Around £15bn of the £18bn or 210% of GDP that was borrowed during the second quarter of the 20th century was during the Second World War years from 1940/41 to 1945/46. This was substantially offset by strong economic growth during the quarter (especially in the five years up to 1949/50 as the nation emerged from the war) that saw debt ‘inflated away’ by 182% of GDP. The consequence was an increase of just 28 percentage points in net debt as a share of GDP to 203% of GDP on 31 March 1950.
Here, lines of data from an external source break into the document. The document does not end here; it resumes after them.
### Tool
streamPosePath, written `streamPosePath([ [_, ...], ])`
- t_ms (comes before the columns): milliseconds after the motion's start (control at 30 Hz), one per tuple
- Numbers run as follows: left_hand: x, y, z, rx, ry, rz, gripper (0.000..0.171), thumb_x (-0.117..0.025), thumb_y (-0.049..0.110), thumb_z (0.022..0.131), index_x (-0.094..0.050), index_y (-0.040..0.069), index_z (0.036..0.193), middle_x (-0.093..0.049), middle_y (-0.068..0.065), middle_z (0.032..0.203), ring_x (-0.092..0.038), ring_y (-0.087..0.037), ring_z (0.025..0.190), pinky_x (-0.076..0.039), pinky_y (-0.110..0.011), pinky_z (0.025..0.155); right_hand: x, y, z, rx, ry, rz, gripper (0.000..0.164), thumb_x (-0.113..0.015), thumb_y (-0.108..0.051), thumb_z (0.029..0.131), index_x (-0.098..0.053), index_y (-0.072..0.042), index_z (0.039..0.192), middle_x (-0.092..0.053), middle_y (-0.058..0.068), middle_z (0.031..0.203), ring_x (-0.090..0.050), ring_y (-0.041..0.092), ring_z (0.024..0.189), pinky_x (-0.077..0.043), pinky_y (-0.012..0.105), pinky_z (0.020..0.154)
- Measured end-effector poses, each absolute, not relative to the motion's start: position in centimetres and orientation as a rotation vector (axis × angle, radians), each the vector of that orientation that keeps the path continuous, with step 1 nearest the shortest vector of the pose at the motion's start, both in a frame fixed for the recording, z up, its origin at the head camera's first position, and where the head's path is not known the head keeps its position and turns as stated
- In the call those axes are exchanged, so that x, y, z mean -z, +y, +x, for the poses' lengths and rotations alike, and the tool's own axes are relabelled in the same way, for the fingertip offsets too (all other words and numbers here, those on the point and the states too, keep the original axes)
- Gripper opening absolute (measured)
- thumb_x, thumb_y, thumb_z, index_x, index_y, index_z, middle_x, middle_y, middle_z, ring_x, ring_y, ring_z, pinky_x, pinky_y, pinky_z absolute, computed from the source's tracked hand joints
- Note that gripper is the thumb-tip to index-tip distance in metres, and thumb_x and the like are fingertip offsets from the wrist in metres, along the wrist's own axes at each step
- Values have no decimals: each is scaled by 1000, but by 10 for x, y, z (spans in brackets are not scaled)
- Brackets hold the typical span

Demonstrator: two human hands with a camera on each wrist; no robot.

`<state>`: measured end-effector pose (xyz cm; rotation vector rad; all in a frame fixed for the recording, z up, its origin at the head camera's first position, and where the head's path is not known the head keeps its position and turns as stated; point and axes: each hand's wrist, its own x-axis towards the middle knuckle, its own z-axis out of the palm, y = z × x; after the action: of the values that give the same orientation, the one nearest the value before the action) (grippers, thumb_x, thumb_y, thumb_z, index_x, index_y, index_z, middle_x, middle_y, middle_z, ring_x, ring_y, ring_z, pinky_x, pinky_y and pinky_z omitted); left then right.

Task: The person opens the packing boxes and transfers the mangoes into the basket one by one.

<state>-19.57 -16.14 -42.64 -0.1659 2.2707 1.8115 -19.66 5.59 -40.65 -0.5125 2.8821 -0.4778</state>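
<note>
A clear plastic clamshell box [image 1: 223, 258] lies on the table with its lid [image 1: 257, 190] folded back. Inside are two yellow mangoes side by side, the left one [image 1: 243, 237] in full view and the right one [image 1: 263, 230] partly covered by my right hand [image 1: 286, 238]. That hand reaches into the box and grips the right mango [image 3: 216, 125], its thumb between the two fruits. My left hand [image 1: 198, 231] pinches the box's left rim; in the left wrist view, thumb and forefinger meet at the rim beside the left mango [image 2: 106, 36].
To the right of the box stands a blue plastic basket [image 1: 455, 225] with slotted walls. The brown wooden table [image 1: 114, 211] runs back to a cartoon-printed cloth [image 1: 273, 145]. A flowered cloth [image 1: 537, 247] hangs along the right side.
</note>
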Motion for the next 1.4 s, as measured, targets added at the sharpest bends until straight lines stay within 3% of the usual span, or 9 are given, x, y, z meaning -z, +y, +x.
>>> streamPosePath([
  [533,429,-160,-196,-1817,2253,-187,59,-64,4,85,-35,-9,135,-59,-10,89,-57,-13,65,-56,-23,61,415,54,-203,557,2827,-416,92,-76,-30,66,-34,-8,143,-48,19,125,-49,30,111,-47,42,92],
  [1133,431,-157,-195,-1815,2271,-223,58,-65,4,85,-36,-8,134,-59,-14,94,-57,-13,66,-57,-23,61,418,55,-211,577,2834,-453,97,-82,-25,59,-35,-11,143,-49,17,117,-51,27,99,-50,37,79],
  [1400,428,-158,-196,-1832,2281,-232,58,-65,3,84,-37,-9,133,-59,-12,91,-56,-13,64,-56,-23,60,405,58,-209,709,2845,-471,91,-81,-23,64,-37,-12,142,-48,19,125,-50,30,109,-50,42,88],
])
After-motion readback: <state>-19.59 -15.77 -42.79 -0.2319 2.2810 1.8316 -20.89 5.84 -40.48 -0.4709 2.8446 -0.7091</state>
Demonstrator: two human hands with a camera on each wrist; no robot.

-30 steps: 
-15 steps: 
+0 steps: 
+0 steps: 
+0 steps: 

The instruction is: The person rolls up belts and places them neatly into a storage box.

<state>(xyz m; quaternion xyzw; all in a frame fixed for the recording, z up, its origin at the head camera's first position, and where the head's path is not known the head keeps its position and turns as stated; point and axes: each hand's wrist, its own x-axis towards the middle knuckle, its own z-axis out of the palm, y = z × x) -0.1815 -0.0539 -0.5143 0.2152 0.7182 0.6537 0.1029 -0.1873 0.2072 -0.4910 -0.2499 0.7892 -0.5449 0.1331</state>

The third quarter of the 20th century saw the government borrow a further £26bn, resulting in net debt doubling to £52bn on 31 March 1975. However, net debt fell as a share of GDP by 155 percentage points to 48% of GDP, with borrowing of 48% of GDP being more than offset by a 203-percentage point reduction from economic growth and inflation increasing the denominator in the net debt/GDP ratio.

The last quarter of the 20th century saw a further reduction in the ratio of net debt to GDP of 16 percentage points, from higher borrowing of £301bn or 72% of GDP being offset by an 88% of GDP inflating away effect of economic growth and inflation. Net debt reached £353bn on 31 March 2000, equivalent to 32% of GDP.

The first quarter of the 21st century, based on provisional numbers for the year ended 31 March 2025, saw net debt/GDP increase by 64 percentage points, with £2,461bn or 130% of GDP borrowed over the past 25 years, taking net debt to £2,814bn and net debt/GDP to 96% of GDP after reflecting a 66% of GDP inflating away effect from economic growth and inflation.

One positive from these comparisons is that at least the latest quarter was not as bad as the comparative quarter a century ago. However, for a period of peacetime we still managed to borrow approaching ‘warlike’ sums to fund the costs of a financial crisis, a pandemic (although the comparative period had one of those too) and an energy crisis that all combined to increase public sector net debt massively. Meanwhile, lower levels of economic growth than in the second half of the 20th century mean that we have not inflated debt away as quickly as we might hope.

As we start the second quarter of the 21st century, the hope is that we can avoid wars, boost economic growth, control spending to keep borrowing under control and – at the same time – increase the speed at which debt is inflated away. Doing so will be essential if we are to move the public finances back onto a sustainable path.